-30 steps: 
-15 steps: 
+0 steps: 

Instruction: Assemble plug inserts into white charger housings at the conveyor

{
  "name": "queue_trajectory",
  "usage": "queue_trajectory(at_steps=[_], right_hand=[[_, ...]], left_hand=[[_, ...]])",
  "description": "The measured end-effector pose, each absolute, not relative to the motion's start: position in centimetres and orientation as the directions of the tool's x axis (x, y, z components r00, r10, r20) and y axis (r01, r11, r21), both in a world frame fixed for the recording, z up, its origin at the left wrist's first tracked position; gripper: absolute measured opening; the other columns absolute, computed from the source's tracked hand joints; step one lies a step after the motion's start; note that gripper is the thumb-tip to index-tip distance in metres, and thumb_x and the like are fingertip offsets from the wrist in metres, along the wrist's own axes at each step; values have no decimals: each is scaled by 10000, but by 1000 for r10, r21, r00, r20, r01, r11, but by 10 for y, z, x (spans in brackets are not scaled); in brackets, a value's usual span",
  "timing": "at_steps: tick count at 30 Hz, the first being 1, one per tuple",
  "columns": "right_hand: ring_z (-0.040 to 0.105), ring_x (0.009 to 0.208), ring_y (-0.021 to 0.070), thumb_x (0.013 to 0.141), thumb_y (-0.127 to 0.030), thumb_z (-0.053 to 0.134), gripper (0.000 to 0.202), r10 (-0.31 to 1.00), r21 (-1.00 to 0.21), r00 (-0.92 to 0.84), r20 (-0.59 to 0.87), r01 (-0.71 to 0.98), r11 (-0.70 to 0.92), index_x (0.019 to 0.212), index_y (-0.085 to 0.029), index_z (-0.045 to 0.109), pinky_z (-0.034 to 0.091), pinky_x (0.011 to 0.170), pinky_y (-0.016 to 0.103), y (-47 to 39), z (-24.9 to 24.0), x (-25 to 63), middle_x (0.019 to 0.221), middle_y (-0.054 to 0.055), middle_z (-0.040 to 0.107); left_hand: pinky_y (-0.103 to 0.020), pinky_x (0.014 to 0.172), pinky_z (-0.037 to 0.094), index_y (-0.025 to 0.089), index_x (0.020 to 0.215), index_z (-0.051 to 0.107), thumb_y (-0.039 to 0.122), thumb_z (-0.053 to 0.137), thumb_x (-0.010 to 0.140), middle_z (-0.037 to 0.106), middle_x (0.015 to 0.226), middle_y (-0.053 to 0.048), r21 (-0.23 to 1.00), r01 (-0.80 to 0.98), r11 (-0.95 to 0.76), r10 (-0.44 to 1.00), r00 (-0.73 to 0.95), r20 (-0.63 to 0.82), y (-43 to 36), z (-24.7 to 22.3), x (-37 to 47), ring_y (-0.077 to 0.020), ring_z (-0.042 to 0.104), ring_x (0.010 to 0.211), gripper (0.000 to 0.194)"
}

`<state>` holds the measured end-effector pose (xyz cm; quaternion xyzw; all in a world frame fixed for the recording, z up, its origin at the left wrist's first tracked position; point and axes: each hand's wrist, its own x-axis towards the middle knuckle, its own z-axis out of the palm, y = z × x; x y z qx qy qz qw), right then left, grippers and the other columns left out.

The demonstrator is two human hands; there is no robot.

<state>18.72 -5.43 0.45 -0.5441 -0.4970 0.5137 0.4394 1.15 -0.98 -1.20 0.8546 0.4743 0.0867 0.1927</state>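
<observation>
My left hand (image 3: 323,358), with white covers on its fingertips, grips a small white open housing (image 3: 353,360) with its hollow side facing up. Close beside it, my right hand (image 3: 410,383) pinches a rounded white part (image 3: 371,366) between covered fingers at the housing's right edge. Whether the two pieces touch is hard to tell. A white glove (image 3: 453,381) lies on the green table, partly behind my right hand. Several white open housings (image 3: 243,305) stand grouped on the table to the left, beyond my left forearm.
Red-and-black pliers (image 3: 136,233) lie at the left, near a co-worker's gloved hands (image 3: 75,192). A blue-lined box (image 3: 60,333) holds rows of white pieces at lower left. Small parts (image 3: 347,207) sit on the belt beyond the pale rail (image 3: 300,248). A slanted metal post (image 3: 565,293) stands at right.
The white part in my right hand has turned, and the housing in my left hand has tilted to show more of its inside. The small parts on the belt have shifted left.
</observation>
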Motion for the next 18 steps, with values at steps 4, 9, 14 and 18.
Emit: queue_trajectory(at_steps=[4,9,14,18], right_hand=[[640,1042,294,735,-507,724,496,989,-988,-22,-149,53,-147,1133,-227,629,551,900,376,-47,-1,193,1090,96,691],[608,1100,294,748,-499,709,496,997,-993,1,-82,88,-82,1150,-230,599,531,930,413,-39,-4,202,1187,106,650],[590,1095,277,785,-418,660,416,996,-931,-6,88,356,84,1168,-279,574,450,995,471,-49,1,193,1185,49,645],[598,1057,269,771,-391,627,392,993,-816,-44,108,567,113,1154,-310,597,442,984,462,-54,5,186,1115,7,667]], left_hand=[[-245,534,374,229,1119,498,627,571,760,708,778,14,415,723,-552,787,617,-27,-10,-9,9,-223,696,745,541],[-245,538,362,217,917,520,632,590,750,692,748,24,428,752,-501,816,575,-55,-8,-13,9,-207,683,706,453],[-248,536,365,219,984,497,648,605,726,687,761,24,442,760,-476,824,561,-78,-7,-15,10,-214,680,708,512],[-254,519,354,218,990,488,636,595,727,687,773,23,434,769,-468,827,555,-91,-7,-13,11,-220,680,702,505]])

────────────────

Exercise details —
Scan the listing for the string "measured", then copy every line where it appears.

Your solution —
  "description": "The measured end-effector pose, each absolute, not relative to the motion's start: position in centimetres and orientation as the directions of the tool's x axis (x, y, z components r00, r10, r20) and y axis (r01, r11, r21), both in a world frame fixed for the recording, z up, its origin at the left wrist's first tracked position; gripper: absolute measured opening; the other columns absolute, computed from the source's tracked hand joints; step one lies a step after the motion's start; note that gripper is the thumb-tip to index-tip distance in metres, and thumb_x and the like are fingertip offsets from the wrist in metres, along the wrist's own axes at each step; values have no decimals: each is scaled by 10000, but by 1000 for r10, r21, r00, r20, r01, r11, but by 10 for y, z, x (spans in brackets are not scaled); in brackets, a value's usual span",
`<state>` holds the measured end-effector pose (xyz cm; quaternion xyzw; all in a world frame fixed for the recording, z up, its origin at the left wrist's first tracked position; point and axes: each hand's wrist, its own x-axis towards the middle knuckle, its own z-axis out of the palm, y = z × x; x y z qx qy qz qw), right then left, grippers and the other columns left out.

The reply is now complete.